(EXERCISE INSTRUCTIONS): Take the material below and output exactly the run of lines from the one containing "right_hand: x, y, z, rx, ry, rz" down to the one containing "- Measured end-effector", with both included.

○ ○ ○ ○ ○

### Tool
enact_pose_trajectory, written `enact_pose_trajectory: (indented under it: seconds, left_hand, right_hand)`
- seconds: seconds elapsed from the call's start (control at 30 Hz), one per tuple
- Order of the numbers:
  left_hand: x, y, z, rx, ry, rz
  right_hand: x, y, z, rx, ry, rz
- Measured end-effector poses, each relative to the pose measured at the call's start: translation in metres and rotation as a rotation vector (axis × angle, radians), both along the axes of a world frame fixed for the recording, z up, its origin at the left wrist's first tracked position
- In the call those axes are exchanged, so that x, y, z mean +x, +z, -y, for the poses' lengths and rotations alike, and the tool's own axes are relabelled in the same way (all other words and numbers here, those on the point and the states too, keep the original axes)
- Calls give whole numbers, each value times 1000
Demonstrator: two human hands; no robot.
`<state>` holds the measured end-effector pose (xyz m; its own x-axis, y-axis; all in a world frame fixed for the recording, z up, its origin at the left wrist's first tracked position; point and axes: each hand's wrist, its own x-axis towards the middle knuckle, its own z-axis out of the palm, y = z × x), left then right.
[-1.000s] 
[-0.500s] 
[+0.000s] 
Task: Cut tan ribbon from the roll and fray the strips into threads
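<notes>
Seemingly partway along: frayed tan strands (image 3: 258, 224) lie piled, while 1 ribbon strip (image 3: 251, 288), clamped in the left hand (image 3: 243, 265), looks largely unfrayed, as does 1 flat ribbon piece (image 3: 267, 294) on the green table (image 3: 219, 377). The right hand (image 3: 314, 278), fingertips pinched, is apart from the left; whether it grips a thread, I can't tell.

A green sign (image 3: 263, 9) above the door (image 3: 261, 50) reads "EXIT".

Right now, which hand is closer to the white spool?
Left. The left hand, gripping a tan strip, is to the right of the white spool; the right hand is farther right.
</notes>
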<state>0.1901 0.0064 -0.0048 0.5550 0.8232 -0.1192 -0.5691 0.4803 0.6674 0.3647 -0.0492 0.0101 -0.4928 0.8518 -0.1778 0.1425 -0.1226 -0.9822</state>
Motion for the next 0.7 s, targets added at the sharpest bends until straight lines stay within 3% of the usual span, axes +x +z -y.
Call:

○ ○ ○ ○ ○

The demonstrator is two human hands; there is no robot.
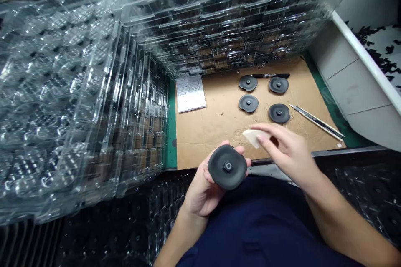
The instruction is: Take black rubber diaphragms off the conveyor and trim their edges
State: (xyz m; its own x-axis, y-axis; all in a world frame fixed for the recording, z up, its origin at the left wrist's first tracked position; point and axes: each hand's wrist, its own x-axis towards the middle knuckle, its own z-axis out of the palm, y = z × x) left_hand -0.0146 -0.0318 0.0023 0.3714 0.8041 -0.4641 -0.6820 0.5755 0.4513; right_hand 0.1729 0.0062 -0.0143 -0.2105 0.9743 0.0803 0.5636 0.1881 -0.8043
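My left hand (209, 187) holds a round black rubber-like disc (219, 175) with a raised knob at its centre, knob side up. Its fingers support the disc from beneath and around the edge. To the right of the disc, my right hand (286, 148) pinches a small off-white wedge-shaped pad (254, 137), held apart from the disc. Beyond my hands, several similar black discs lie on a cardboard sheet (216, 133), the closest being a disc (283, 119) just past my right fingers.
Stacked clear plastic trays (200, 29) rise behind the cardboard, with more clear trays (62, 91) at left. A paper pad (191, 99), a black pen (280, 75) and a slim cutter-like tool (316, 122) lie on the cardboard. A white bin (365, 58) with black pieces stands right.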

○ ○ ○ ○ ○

(OUTPUT):
  right_hand: x, y, z, rx, ry, rz
- Measured end-effector poses, each relative to the pose measured at the call's start: translation in metres and rotation as a rotation vector (axis × angle, radians), both along the axes of a world frame fixed for the recording, z up, its origin at the left wrist's first tracked position

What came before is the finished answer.